Stigma can have severe consequences for individuals. Available data on shame suggest that shame may be considered the emotional counterpart of stigma, as it is associated with viewing oneself as inferior and inadequate (
28). Our study also found that the STOSA Scale has a negative correlation with self-compassion, which is consistent with other studies (
37-
39). Self-compassion, defined as treating oneself with kindness and refraining from self-judgment, is a potential protective factor against stigma. Heath et al. (
37) found that individuals with higher self-compassion reported less perceived self-stigma compared to those with lower self-compassion. This suggests that self-compassion may buffer the negative effects of perceived general stigma on predicted self-stigma by fostering psychological resilience.
Scocco et al. (
17) demonstrated that the suicide attempt stigma scale can serve as a predictor of outcomes in therapeutic interventions. Considering that the transition from suicidal ideation to action is influenced by various traits or state characteristics, such as hopelessness, aggression, or impulsivity, stigmatizing suicide is unlikely to deter a depressed, desperate, or impulsive individual from acting on their thoughts (
17). Given the absence of a tool in Iran to measure the stigma surrounding suicide attempts, this scale can facilitate increased research in this area. Reducing stigma (which does not mean trivializing or glorifying suicide) may enhance the relationship between suicidal individuals (whether contemplating or attempting suicide) and those they interact with, allowing for better communication and appropriate intervention. Since cultural and socio-economic factors shape societal views on suicide stigma (
40), understanding stigma levels in each country is crucial to designing and implementing effective prevention strategies.

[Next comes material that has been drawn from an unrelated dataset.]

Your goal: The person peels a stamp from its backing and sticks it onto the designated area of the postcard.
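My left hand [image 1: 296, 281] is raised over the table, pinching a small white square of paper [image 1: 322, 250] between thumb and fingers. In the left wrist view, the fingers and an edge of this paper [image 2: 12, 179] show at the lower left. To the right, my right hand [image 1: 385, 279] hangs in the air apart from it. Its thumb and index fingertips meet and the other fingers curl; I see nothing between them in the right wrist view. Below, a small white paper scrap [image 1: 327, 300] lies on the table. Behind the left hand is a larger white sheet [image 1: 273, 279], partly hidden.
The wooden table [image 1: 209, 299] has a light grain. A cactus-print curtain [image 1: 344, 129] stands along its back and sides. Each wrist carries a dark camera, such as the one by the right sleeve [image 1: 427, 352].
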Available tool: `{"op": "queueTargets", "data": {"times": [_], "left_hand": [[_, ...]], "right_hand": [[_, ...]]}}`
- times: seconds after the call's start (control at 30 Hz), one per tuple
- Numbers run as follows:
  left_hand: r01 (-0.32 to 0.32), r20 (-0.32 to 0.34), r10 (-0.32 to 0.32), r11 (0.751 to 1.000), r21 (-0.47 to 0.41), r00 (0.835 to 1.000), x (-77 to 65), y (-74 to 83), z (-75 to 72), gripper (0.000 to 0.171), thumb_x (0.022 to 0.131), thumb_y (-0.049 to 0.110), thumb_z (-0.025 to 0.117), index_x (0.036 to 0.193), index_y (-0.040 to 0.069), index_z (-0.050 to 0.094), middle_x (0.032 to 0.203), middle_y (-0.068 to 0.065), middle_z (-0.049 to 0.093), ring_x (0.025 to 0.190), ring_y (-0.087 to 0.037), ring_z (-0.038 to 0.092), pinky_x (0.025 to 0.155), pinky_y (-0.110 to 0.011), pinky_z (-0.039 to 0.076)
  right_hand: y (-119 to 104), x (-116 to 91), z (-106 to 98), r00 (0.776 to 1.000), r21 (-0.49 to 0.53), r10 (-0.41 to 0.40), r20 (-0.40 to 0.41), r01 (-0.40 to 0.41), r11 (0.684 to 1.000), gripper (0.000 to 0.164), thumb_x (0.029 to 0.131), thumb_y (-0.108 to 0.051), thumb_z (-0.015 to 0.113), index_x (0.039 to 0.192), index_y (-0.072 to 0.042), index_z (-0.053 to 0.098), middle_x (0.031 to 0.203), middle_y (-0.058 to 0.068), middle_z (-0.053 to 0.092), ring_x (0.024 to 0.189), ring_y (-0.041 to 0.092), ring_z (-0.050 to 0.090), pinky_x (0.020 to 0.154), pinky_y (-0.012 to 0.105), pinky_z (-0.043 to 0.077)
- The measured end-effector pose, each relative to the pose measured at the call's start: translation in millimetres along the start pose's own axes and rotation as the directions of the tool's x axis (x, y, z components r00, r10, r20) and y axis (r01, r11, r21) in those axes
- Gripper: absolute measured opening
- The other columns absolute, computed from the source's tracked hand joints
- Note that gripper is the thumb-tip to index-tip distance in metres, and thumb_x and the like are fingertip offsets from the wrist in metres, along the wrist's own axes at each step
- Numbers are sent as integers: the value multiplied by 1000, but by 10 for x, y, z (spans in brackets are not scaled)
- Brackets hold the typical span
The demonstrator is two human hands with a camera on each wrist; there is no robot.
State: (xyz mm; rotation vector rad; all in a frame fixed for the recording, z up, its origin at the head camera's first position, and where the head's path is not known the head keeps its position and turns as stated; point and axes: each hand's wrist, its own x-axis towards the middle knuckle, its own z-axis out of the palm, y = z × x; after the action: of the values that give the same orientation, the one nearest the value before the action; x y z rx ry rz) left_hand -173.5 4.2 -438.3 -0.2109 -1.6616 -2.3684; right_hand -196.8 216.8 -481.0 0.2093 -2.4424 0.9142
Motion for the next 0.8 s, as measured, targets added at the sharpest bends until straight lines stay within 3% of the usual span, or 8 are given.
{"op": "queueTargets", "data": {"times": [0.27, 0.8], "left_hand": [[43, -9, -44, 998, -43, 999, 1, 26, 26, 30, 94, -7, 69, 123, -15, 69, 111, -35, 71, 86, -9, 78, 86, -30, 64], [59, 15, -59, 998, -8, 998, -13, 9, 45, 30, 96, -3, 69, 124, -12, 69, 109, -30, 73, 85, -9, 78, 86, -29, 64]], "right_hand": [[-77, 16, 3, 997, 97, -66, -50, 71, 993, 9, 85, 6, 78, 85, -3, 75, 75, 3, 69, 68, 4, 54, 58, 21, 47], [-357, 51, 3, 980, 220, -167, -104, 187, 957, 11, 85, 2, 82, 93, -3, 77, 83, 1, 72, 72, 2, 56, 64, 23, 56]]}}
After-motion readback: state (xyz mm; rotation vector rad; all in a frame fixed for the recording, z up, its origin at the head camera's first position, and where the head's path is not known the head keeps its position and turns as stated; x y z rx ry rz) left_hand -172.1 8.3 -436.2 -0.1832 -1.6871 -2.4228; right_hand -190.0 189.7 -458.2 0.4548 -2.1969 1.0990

This study had several limitations. The sample was composed primarily of young, educated women from southwestern Iran, which may affect the findings and limit generalizability. Broader studies with populations from different age groups and geographic areas are recommended to provide further evidence of the scale's utility across diverse communities. Additionally, the study relied solely on self-report tools, and factors like social desirability bias, recall errors, and self-report inaccuracies may have influenced the results. Future research should consider incorporating more objective measures to assess individual experiences of stigma. The cross-sectional study design also precluded drawing causal conclusions. Furthermore, this study did not examine test-retest reliability, and future studies should focus on assessing this aspect. The use of convenience sampling may have limited the representativeness of the sample, and the relatively small sample size suggests that future studies should use larger samples to enhance the robustness of the findings. Future research could also focus on specific populations, such as individuals with particular mental health conditions or healthcare workers.
5.1. Conclusions
Identifying stigma is crucial, as it can have serious consequences. Measuring stigma is essential for developing targeted and supportive interventions and for tracking changes in public beliefs and attitudes. Suicide stigma had not been extensively studied in Iran, and the need for a tool to measure it was evident. This psychometric study contributes to the intercultural literature on the STOSA Scale and provides a reliable tool for both research and clinical use. The STOSA Scale demonstrates good validity and reliability within a non-clinical population sample.